A newcomer to this show might have suspected that its significant span—all 104 looks—was due to that Veronesi boost. But Marras has always presented extremely long, richly theatrical shows that articulate stories to encapsulate his Sardinian aesthetic. This one was loosely based around Grazia Deledda, who in 1927 became the first (and still only) Italian to win a Nobel Prize for literature—and who was of course Sardinian. Marras and his wife, Patrizia, conjured the story of a mysterious midnight tryst, somewhere in the forest, between a character inspired by Deledda’s writing and a lovelorn hunter.

Carmen Kass opened, all in black with a heart memento hanging from her neck, in Marras’s packed home runway space. There were, as ever here, pauses in the walks for the models, mostly enthralled males, to act as amorous supplicants. A wolf howled over the sound system, and leaves rustled underfoot.

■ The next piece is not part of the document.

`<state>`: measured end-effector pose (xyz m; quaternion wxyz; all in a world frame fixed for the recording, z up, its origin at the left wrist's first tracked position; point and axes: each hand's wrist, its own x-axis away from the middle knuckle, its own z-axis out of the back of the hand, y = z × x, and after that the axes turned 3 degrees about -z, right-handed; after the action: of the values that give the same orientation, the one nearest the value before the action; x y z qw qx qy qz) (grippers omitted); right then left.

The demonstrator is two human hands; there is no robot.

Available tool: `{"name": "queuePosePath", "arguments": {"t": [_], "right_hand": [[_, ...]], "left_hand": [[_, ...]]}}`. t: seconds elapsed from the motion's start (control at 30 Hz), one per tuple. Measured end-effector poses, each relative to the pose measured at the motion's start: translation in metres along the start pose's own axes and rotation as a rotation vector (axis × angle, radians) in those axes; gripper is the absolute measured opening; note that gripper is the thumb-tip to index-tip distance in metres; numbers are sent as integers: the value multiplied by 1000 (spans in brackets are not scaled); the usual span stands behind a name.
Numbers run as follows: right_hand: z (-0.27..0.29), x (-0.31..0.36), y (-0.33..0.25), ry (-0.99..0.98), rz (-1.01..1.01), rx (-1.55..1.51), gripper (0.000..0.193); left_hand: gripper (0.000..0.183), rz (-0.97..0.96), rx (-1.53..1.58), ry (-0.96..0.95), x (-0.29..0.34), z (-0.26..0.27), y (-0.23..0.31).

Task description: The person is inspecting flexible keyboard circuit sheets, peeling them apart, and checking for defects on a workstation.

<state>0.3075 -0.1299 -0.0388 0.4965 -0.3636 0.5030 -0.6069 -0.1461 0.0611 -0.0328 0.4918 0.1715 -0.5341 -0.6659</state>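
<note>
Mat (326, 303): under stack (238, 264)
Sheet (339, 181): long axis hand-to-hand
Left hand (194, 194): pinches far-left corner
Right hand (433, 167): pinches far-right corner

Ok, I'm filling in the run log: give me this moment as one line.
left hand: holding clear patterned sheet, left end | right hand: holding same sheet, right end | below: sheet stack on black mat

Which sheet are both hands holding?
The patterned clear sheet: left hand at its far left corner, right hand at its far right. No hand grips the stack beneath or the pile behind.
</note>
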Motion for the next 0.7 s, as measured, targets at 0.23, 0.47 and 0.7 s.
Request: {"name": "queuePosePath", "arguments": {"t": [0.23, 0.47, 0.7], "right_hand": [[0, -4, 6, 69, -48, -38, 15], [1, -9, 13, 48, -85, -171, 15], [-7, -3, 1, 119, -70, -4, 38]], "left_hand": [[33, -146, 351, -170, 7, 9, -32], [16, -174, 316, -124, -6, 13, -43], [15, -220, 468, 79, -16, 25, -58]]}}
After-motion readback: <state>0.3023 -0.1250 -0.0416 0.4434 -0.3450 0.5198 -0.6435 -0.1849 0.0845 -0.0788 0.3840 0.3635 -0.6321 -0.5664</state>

What was heartening to discover was that new investment had not stimulated a synthetic direction. Marras’s intensely wrought surplus pieces, his feather-trimmed and crystal-heaped knits, his late-19th-century and early-20th-century intellectual femme-fatale dresses, his self-illustrated embroidered patches, his brocade and tulle-edged tailoring, and his dark florals were all present and correct. There was a suggestion of diffusion ahead in two dog-print jersey hoodies that echoed an endearing dog-portrait print used in silk dresses. Tartans and blood-red oversized suiting suggested a very loose consideration of English country dressing.

Same venue, same soul, same Marras—but different too. This show marked the punctuation mark from which Marras will be able to spread his always Sardinian story to a vastly increased audience.